Preliminary Enquiry Not Mandatory in Corruption Cases if FIR Is Based on Detailed Source Report: Supreme Court

The Supreme Court has ruled that a preliminary enquiry is not mandatory before the registration of an FIR under the Prevention of Corruption Act, 1988, if a detailed source report disclosing commission of a cognizable offence is available. The Court set aside the Karnataka High Court’s order quashing proceedings against a BESCOM officer accused of amassing disproportionate assets.

Case Background

The appeal arose from the order dated April 25, 2024, passed by the Karnataka High Court, which had quashed the FIR against Sri Channakeshava H.D., an Executive Engineer at Bangalore Electricity Supply Corporation (BESCOM), registered under Section 13(1)(b) read with Section 13(2) of the Prevention of Corruption Act, 1988.
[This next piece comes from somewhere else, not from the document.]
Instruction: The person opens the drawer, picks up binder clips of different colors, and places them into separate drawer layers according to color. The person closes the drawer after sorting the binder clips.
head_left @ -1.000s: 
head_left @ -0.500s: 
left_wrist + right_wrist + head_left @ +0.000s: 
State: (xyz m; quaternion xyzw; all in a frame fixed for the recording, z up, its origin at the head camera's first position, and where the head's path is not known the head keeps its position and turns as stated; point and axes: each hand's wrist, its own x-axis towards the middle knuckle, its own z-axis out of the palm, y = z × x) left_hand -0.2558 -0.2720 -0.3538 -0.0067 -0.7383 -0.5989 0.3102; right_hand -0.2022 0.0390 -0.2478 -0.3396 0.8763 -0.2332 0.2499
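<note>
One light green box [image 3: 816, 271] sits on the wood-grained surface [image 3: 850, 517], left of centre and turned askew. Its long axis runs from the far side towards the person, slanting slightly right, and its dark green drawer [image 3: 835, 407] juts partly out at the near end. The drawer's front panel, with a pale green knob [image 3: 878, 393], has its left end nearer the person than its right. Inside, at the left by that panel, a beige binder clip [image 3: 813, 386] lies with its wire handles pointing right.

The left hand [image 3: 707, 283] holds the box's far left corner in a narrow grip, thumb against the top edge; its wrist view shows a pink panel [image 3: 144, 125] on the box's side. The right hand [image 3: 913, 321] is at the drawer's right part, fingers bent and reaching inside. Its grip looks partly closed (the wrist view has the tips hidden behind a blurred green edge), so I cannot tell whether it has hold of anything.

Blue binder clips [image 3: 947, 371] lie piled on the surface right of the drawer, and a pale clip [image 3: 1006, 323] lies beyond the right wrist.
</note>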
According to the prosecution, Channakeshava, who joined Karnataka Power Transmission Corporation Limited in 1998 and was later promoted, had acquired properties disproportionate to his known sources of income. An FIR (No. 54/2023) was registered on December 4, 2023, at the Karnataka Lokayukta Police Station based on a source report alleging possession of assets worth ₹6.64 crore—approximately 92.54% more than his known income.

High Court Proceedings

The accused had filed a writ petition in the High Court to quash the FIR, alleging violation of the second proviso to Section 17 of the PC Act. The High Court observed that while the Superintendent of Police (SP) had issued the requisite order before lodging the FIR, no preliminary enquiry had been conducted, and there was a lack of application of mind. Based on this reasoning, the FIR was quashed.

Supreme Court’s Analysis

The Supreme Court, in its judgment authored by Justice Sudhanshu Dhulia and concurred by Justice K. Vinod Chandran, allowed the appeal filed by the State of Karnataka. It held that although a preliminary enquiry is desirable in corruption cases, it is not mandatory.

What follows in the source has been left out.